Il dubbio appare tanto più legittimo nel momento in cui si scopre che, ad esempio, ad Ancona per la ripartenza delle scuole sono state predisposte 39 corse in più, con tanto di presenza di steward a bordo di ogni pullman, con il risultato che nel capoluogo regionale le cronache raccontano di una situazione più che accettabile per quanto riguarda il trasporto. Ma se non c’è troppo da stupirsi di questo clamoroso “voltafaccia” da parte di una parte di politici e amministratori locali, sorprende come quei movimenti e quei comitati così combattivi 5 mesi fa improvvisamente sono scomparsi. E che quei siti che avevano sposato con (presunta) convinzione la battaglia per la riapertura delle scuole, ora chiedono a gran voce l’immediato ritorno alla Dad.

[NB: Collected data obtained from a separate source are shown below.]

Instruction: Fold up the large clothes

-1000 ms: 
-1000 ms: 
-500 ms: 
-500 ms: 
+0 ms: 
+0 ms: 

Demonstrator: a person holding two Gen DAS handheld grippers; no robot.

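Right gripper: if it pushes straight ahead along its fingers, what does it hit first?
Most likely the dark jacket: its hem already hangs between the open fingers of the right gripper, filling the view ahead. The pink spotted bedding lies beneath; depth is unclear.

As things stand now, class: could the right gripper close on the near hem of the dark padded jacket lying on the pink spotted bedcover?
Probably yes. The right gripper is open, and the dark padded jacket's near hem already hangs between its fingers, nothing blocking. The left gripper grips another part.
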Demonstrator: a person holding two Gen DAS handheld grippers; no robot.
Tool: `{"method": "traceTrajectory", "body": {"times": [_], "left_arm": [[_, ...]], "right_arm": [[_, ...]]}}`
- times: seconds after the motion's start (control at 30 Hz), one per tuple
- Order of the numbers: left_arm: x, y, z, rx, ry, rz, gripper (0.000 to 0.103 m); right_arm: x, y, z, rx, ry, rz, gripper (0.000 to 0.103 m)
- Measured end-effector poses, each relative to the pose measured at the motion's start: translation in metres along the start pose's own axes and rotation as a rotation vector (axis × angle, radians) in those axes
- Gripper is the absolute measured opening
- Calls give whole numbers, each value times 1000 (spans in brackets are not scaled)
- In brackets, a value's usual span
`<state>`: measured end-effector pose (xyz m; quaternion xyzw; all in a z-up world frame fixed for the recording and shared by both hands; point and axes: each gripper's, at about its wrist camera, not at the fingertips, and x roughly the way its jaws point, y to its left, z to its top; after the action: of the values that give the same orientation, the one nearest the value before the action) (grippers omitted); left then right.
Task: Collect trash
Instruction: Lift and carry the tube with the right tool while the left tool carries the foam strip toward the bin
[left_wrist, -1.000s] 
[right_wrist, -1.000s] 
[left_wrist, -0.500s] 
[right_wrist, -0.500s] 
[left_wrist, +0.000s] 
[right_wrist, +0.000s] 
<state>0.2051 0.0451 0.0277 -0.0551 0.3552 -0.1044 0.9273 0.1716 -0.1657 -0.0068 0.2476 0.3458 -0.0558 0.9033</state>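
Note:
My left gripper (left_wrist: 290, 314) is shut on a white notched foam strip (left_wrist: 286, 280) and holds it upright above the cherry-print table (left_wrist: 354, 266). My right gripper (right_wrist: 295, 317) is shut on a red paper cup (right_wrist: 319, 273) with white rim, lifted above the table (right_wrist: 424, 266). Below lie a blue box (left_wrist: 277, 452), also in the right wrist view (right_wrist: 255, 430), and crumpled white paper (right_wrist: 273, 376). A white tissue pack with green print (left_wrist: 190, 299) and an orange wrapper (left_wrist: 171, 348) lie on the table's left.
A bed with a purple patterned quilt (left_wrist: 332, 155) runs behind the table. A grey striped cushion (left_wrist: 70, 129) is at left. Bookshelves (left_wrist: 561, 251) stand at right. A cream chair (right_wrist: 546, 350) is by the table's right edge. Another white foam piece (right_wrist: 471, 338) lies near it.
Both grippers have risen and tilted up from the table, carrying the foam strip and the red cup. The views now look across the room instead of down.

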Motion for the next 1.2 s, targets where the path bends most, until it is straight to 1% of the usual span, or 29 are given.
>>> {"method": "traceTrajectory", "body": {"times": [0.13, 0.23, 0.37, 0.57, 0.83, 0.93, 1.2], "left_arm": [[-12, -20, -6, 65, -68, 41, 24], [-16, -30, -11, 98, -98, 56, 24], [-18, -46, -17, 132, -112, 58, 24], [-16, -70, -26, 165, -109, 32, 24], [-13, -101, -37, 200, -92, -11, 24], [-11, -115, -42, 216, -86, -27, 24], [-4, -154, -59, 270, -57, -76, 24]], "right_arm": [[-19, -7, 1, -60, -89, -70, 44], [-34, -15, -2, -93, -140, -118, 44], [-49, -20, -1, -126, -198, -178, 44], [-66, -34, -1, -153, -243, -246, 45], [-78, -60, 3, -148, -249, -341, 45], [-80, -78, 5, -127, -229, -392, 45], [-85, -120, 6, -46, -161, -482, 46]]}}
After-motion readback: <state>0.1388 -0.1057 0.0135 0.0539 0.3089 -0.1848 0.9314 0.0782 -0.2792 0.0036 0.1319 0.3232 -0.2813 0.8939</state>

“Chi è contro la didattica a distanza non riesce a guardare oltre e rappresenta il lato oscuro di questa società. Rifiutano la tecnologia cercando di fermare l’evoluzione, le innovazioni e i nuovi modelli di comunicazione, di pedagogia e di didattica integrata” si legge ora su uno di quei siti che avevano fatto dell’appello del Movimento “Scuola in presenza” una vera e propria bandiera. L’aspetto ulteriormente paradossale è che stando ai dati, almeno quelli del ministero della pubblica istruzione (in collaborazione con l’Istituto superiore di sanità), la scuola non sembra certo rappresentare un problema.
Secondo il monitoraggio effettuato (fino al 10 ottobre) dal ministero in collaborazione con i dirigenti scolastici gli studenti contagiati da coronavirus dalla riapertura delle scuole sono lo 0.080%. In termini numerici sono 5.793, mentre sono 1.020 (0,133%) i docenti contagiati, con 283 casi (0,139%) tra il personale non docente. “I dati confermano che la trasmissione del virus a scuola è limitata rispetto a quello che avviene in comunità” afferma il presidente dell’Iss Brusdaferro.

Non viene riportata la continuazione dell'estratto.